A life in quantitative analysis awaits. David Goehring, CC BY

The packaging, marketing and selling of education is one of the many challenges that universities now confront as a simple matter of survival. However, one has to question the motivation behind the scramble to offer postgraduate education in financial mathematics which imposes relatively (in some cases, exceptionally) high fees, when there isn’t necessarily clear evidence of value for money. There is a danger that the answer to the question “why are fees for financial mathematics postgraduate taught courses so high?” may simply be: “because universities can get away with it”.

Undesirable precedent

Financial mathematics is a theory that aims to quantify randomness (or risk) within economic scenarios with a view to characterising rational behaviour, thereby promoting fairness. In this respect, it very much deserves to be researched and taught at depth in an academic environment. There can be no doubt that the MSc courses are rewarding in their intellectual content and many programmes in the UK are exemplary in this respect.

There is a danger, however, that the financial mathematics MSc has become an iconic symbol of an overzealous attitude towards the commercialisation of education.
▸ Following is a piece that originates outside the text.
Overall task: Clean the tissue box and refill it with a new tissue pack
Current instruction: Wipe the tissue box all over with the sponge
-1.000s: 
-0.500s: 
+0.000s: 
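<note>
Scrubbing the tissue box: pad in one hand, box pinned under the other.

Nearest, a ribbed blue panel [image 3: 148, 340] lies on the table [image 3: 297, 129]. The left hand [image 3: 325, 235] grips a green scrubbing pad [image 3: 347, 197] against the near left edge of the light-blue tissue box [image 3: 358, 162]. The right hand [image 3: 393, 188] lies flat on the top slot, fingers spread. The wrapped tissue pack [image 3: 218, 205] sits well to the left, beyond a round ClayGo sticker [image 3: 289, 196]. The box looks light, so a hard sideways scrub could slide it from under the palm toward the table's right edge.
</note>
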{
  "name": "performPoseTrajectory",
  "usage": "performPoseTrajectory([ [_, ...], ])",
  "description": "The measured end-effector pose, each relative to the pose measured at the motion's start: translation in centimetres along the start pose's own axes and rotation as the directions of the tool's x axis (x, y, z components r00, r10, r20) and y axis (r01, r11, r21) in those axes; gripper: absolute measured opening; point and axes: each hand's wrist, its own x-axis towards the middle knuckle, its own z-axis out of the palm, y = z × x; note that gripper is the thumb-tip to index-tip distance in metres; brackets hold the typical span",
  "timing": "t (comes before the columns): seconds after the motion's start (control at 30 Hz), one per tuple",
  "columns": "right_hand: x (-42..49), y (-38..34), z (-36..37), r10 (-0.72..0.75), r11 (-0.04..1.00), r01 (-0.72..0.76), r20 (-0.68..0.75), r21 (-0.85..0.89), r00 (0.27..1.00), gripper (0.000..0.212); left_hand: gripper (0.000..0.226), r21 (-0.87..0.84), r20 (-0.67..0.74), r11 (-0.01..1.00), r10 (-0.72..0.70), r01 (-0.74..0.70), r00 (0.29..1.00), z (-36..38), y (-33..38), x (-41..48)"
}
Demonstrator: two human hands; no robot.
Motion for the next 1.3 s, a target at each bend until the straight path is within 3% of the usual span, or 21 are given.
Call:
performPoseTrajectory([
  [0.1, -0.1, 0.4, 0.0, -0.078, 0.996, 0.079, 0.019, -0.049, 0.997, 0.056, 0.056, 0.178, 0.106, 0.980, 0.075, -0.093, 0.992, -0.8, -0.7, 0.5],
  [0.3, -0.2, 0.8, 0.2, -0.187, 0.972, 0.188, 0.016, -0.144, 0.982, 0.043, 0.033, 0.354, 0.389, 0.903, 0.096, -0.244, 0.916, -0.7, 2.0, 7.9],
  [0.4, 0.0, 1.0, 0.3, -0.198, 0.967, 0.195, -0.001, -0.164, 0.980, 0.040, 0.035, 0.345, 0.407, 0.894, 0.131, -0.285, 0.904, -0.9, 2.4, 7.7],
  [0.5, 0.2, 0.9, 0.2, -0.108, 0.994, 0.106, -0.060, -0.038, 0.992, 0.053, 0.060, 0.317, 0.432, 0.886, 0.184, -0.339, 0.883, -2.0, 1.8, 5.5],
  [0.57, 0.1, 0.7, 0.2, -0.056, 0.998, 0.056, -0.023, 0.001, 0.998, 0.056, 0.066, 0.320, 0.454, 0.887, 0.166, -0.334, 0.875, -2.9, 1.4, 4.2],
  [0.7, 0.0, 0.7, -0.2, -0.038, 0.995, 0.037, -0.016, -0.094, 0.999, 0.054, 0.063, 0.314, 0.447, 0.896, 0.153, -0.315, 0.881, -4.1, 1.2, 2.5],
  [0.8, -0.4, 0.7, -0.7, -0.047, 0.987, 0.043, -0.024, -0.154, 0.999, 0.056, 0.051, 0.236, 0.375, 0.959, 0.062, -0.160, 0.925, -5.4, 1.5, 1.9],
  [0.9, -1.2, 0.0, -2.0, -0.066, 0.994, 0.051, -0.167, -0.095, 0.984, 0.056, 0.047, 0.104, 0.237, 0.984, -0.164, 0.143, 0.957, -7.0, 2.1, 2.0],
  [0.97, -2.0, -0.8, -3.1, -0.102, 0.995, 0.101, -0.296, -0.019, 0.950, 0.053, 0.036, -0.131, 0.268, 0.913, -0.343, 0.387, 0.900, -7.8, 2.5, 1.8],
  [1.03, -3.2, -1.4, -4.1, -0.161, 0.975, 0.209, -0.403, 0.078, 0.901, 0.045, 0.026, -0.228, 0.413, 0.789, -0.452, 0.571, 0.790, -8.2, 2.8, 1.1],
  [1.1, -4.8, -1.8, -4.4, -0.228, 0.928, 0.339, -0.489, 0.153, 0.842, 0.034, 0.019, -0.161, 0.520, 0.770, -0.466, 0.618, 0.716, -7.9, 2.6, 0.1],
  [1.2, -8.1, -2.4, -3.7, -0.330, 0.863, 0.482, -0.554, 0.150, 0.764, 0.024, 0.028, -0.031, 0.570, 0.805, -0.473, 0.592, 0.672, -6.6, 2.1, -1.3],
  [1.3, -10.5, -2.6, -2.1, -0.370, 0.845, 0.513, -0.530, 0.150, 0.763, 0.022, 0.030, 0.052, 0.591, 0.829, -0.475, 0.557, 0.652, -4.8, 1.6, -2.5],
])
Marketing for masters’ programmes in financial mathematics often confuses the high-level skills needed by an elite core of quants in large banks and specialist consultancies with other softer quantitative roles in banking, for which a whole array of other qualifications are equally relevant.

Mathematicians like to think that they are part of the solution and not part of the problem when it comes to the fall-out of the financial crisis. But by arguing the case for a sellers’ market, the business model of these MSc courses sets an undesirable precedent. Take, for example a masters degree in statistics, which, nationally, is set at standard fees. One can make a much stronger case here that there is directly relevant, high-level vocational training taking place. This qualification is needed by a whole variety of industries which hire students into well-paid jobs as statisticians because of it. What is now stopping universities charging above average fees for these degrees?

Twenty years ago, when the profession of the quantitative analyst was still young, financial mathematics courses meant something completely different to what they do today. The financial services industry has matured to have a much clearer understanding of how it interacts with high-end mathematics. The role that universities play in the vocational training has accordingly changed. But in the meantime, the UK MSc in financial mathematics appears to have been instituted as a valuable, but hard to justify, cash cow.